#### [EXERCISE MATERIALS]
—————
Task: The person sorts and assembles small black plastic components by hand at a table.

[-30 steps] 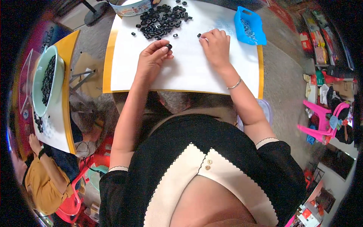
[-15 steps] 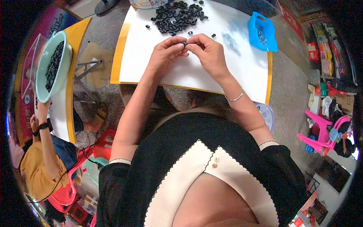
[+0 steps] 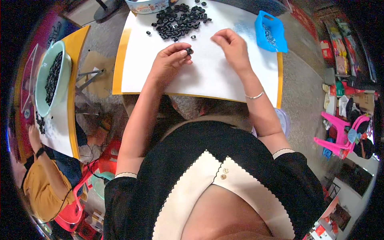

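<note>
Between the thumb and fingertips of my left hand is a small black ring-shaped piece, held just above the white tabletop. To the right, apart from it, my right hand hovers over the table with thumb and fingers pinched together; whatever may be between them is too small to make out. A heap of similar black pieces lies beyond my left hand, with a few loose ones around it. Past my right hand, tiny silvery bits are scattered on the white surface.
A blue scoop-like tray with small shiny bits stands at the right edge. A printed tub sits at the far left corner. On a second table at left, a co-worker in a yellow top sits near a pale green basin of black pieces.
My hands, together at the black piece before, have come apart: the right moved away to the right, and the left keeps the piece. The co-worker's arm drew back from the basin.
</note>
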Demonstrator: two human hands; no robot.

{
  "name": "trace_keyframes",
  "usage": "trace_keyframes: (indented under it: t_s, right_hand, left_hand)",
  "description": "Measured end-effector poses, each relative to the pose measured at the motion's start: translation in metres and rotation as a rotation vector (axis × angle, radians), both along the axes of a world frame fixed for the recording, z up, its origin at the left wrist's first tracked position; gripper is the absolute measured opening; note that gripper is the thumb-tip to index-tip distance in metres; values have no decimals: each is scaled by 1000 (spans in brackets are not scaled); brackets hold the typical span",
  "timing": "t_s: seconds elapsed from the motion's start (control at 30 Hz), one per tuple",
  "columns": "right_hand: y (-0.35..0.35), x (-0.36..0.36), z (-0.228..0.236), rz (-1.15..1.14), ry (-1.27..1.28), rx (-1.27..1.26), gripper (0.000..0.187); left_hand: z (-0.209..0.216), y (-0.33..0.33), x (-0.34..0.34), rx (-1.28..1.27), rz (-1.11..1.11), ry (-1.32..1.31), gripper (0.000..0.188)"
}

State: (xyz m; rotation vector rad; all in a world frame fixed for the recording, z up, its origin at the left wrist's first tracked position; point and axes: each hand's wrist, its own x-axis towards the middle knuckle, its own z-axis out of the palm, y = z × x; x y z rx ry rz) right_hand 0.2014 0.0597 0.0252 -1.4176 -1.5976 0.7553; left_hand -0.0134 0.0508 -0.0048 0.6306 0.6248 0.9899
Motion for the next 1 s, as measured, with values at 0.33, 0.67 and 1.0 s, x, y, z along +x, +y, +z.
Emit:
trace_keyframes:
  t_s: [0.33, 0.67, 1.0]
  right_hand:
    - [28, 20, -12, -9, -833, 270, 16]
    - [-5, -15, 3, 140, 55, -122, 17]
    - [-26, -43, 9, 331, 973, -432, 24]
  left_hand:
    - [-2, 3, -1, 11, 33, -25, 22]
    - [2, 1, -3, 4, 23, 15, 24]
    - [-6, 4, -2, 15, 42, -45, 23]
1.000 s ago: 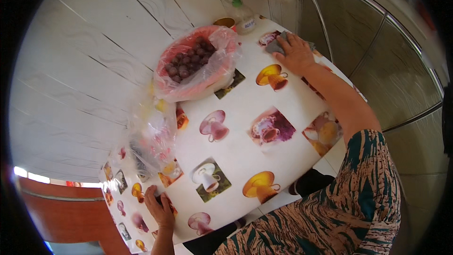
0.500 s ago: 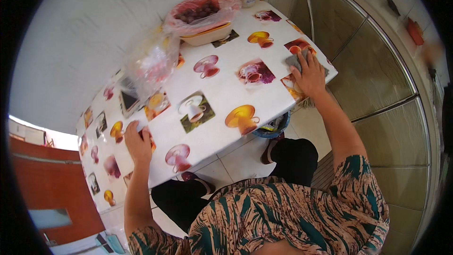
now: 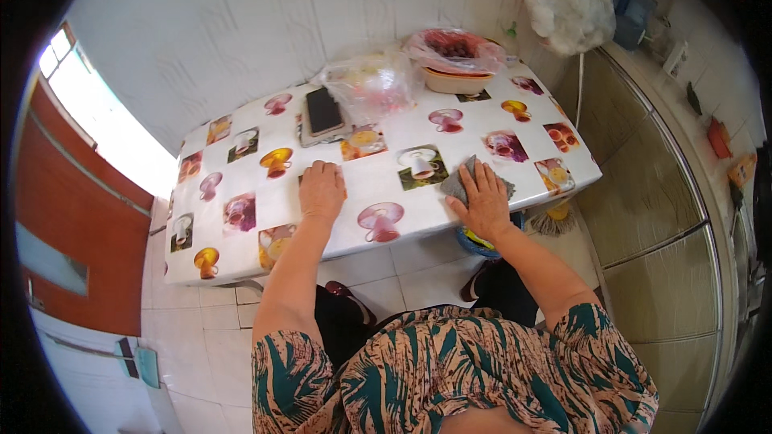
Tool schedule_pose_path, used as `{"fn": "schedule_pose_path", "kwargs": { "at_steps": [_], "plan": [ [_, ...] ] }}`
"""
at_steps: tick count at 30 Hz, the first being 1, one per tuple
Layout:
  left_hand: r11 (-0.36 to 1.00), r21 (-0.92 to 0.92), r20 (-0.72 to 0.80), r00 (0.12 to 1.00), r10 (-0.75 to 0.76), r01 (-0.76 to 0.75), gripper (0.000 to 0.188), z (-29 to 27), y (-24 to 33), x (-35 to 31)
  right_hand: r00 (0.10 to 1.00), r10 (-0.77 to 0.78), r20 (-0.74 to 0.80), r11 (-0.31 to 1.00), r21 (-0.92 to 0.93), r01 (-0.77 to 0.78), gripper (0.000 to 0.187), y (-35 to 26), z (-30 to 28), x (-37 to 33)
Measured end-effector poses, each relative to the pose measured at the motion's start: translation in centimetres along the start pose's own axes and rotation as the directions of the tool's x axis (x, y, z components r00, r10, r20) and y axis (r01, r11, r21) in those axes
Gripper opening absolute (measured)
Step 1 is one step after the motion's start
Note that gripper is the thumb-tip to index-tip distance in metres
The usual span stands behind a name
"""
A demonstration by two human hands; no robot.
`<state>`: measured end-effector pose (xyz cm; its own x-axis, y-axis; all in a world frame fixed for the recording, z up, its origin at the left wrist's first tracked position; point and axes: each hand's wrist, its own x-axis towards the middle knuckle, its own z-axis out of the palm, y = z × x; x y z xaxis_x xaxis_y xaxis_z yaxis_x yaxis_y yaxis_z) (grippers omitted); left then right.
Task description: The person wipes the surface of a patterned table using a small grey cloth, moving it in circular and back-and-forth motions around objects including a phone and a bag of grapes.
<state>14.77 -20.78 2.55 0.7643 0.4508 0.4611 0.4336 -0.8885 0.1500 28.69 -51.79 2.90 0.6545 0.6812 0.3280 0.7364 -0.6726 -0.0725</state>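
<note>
My right hand (image 3: pixel 487 202) lies over a grey cloth (image 3: pixel 456 187), pressing it onto the tabletop near the front edge, right of the middle. Bits of the cloth show on both sides of the fingers. Nothing is held by my left hand (image 3: pixel 322 190), which rests palm down farther left, its fingers lying against the surface. Beneath both hands is a table (image 3: pixel 450 145) with a white cover printed with cups and saucers.
Along the back stand a phone (image 3: pixel 324 110), a clear plastic bag (image 3: pixel 374 84) and a beige basin (image 3: pixel 457 82) lined with a pink bag of dark round fruit. Cabinets (image 3: pixel 651 193) border the right side. A blue bin (image 3: pixel 477 243) sits below the front edge.
My right hand has slid the grey cloth leftward from the right end of the table to right of the middle. My left hand stays on the tabletop. The view has swung left.
</note>
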Motion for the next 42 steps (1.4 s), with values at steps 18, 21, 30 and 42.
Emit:
{"fn": "schedule_pose_path", "kwargs": {
  "at_steps": [18,21,30,42],
  "plan": [
    [0.880,-0.471,-0.168,0.985,-0.028,-0.055,0.041,-6.4,2.0,-10.6,0.940,-0.329,-0.091,0.780,0.535,0.325,0.059,-17.1,2.2,5.9],
    [0.916,-0.381,-0.147,0.986,0.075,-0.126,0.046,-5.2,3.2,-10.3,0.917,-0.285,-0.280,0.871,0.325,0.370,0.051,-10.7,3.4,5.8],
    [0.980,-0.187,0.010,0.998,0.065,-0.062,0.055,-2.5,5.6,-8.4,0.993,0.110,-0.040,0.993,-0.028,-0.111,0.056,7.0,3.3,1.9],
    [0.726,0.330,-0.037,0.776,-0.629,0.604,0.060,-7.9,-21.1,-12.4,0.983,0.119,-0.142,0.990,-0.055,-0.128,0.054,4.1,2.1,1.5]
  ]
}}
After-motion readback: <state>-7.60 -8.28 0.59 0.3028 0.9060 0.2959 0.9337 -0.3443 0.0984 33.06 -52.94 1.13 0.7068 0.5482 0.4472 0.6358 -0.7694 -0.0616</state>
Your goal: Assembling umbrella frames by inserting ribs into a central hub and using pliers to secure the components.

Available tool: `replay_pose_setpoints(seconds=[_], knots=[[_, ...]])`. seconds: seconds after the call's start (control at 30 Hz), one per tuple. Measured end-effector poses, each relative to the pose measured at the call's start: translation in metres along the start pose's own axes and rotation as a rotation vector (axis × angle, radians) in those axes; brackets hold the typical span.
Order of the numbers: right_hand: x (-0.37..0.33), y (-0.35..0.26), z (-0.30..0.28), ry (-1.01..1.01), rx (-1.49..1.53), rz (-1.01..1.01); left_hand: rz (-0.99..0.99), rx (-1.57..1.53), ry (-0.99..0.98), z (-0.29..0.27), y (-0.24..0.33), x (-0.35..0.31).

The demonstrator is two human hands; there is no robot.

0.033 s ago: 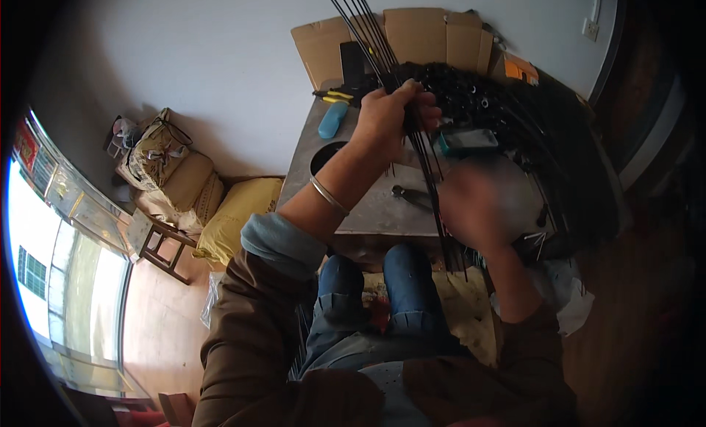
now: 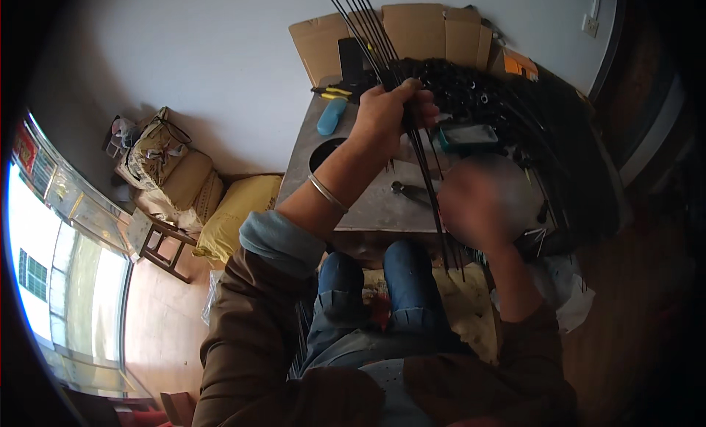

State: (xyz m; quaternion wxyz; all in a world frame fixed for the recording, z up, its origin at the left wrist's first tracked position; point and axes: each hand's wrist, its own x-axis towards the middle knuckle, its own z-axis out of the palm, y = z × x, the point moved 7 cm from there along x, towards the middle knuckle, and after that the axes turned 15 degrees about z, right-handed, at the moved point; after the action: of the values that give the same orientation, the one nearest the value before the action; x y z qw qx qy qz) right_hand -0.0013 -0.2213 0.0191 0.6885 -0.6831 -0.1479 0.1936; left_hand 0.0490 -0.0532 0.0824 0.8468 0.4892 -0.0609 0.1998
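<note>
My left hand (image 2: pixel 390 109), a bangle on its wrist, is closed round the middle of a bundle of long thin black rods (image 2: pixel 368 31) above the table. The rods slant from the far upper left down toward my knees, fanning apart at the upper end. My right hand (image 2: pixel 476 210) is over the table's near right part, beside the rods' lower stretch. A blur covers its fingers, so what they hold, if anything, is hidden. Between the hands, pliers (image 2: pixel 412 194) with dark handles lie on the grey table (image 2: pixel 368 215). Beyond the right hand sits a teal tray (image 2: pixel 468 137).
Black parts (image 2: pixel 489 100) are heaped across the table's far right, with cardboard (image 2: pixel 413 37) behind. At the left lie a blue case (image 2: pixel 332 116), yellow-handled tools (image 2: pixel 334 94) and a dark round container (image 2: pixel 322 156), partly behind my forearm. Yellow sacks (image 2: pixel 239 214) and a wooden stool (image 2: pixel 168 250) stand left.
</note>
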Motion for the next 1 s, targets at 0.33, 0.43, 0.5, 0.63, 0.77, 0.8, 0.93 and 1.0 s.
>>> replay_pose_setpoints(seconds=[0.33, 0.43, 0.5, 0.63, 0.77, 0.8, 0.93, 1.0], knots=[[0.027, 0.082, -0.022, 0.359, -1.111, -0.433, -0.121, 0.008, -0.137, -0.009, -0.003, 0.006], [0.026, 0.089, -0.035, 0.404, -1.171, -0.393, -0.183, 0.023, -0.211, -0.008, 0.000, 0.000], [0.025, 0.088, -0.051, 0.429, -1.247, -0.310, -0.211, 0.038, -0.251, -0.009, 0.008, -0.005], [0.031, 0.046, -0.067, 0.354, -0.959, -0.336, -0.320, -0.027, -0.476, 0.001, 0.009, -0.019], [0.065, -0.014, 0.002, 0.025, -0.472, -0.427, -0.395, -0.075, -0.622, 0.000, 0.012, -0.048], [0.078, -0.013, 0.016, -0.086, -0.353, -0.384, -0.407, -0.083, -0.643, 0.001, 0.012, -0.054], [0.096, 0.009, 0.049, -0.446, -0.118, -0.160, -0.344, -0.091, -0.695, 0.002, 0.036, -0.069], [0.111, 0.015, 0.050, -0.368, -0.258, -0.252, -0.299, -0.073, -0.714, -0.008, 0.043, -0.073]])
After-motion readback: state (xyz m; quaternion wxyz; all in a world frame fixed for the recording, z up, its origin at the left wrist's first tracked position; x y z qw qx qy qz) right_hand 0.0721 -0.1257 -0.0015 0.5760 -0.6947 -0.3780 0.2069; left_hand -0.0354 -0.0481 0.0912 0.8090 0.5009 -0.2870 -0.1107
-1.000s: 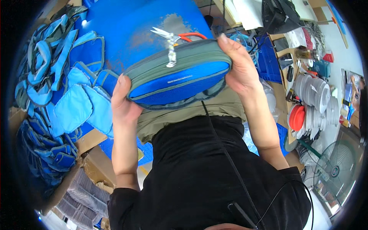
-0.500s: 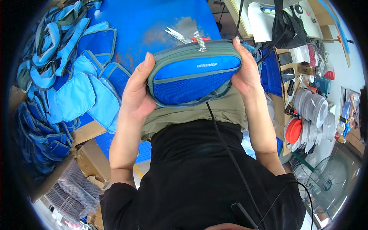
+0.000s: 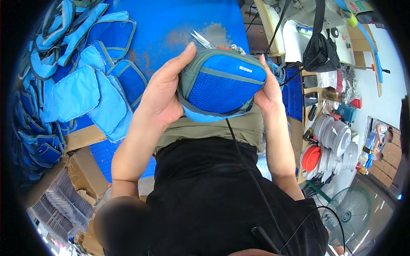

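Between my two hands is a blue and grey-green zippered pouch (image 3: 222,91) with a mesh front panel and small white lettering, held up over the near edge of the table. My left hand (image 3: 164,91) grips its left end, thumb along the top side. My right hand (image 3: 270,89) clasps the right end, thumb pointing up. The fingers of both hands are partly hidden behind the pouch. Just beyond it a pair of scissors (image 3: 201,39) lies on the blue table (image 3: 171,17), its handles mostly covered by the pouch.
At left lie light-blue fabric pieces (image 3: 77,94) and blue trimmed panels (image 3: 113,36). Below them stands an open cardboard box (image 3: 87,170) beside stacked grey pieces (image 3: 64,209). Tape rolls (image 3: 333,132), a black bag (image 3: 320,55) and a green fan (image 3: 348,213) are at right. A black cable (image 3: 239,153) hangs before me.
The pouch has turned and tilted in my hands, its left end now swung nearer and its top zipper side less visible. My left hand has shifted around that end. The view has moved slightly.
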The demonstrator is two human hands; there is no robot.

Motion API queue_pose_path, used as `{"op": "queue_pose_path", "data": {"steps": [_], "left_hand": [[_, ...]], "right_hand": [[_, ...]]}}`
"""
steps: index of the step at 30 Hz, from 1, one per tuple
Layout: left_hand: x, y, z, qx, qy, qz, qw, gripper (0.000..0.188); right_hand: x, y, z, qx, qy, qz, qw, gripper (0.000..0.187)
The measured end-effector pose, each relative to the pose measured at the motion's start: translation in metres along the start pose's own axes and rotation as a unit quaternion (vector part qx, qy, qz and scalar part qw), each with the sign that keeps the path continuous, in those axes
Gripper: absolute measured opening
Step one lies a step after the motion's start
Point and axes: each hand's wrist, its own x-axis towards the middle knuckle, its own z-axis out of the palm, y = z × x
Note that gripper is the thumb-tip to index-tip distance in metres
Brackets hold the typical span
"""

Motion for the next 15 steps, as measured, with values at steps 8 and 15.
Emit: {"op": "queue_pose_path", "data": {"steps": [8,15], "left_hand": [[0.008,0.010,-0.026,-0.066,-0.041,-0.028,0.997,0.036],[0.013,0.028,-0.081,-0.003,-0.008,0.077,0.997,0.044]], "right_hand": [[-0.015,-0.003,0.014,0.023,0.004,-0.001,1.000,0.040],[-0.051,-0.026,0.061,-0.003,-0.129,-0.031,0.991,0.032]]}}
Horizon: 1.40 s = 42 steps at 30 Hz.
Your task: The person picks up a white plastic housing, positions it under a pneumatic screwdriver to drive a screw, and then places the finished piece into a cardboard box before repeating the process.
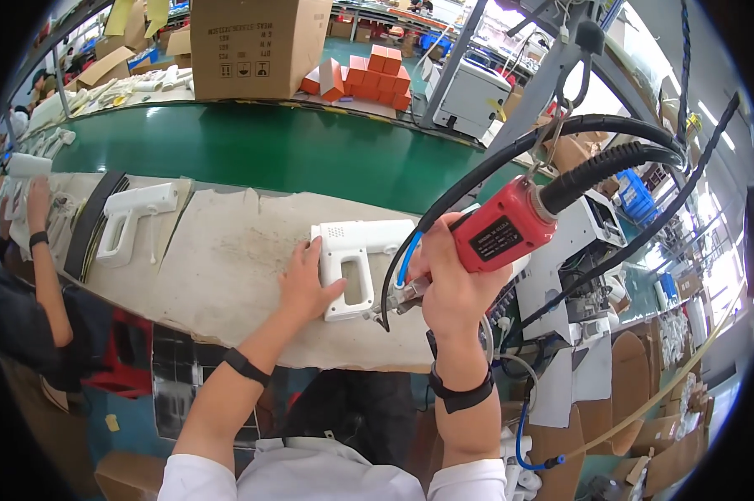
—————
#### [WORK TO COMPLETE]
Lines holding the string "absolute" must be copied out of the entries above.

#### [WRITTEN ANSWER]
  "description": "Measured end-effector poses, each relative to the pose measured at the motion's start: translation in metres and rotation as a rotation vector (axis × angle, radians), both along the axes of a world frame fixed for the recording, z up, its origin at the left wrist's first tracked position; gripper is the absolute measured opening; note that gripper is the thumb-tip to index-tip distance in metres; values have no decimals: each is scaled by 1000 (spans in brackets are not scaled); brackets hold the typical span",
Gripper opening absolute (measured)
Gripper: absolute measured opening

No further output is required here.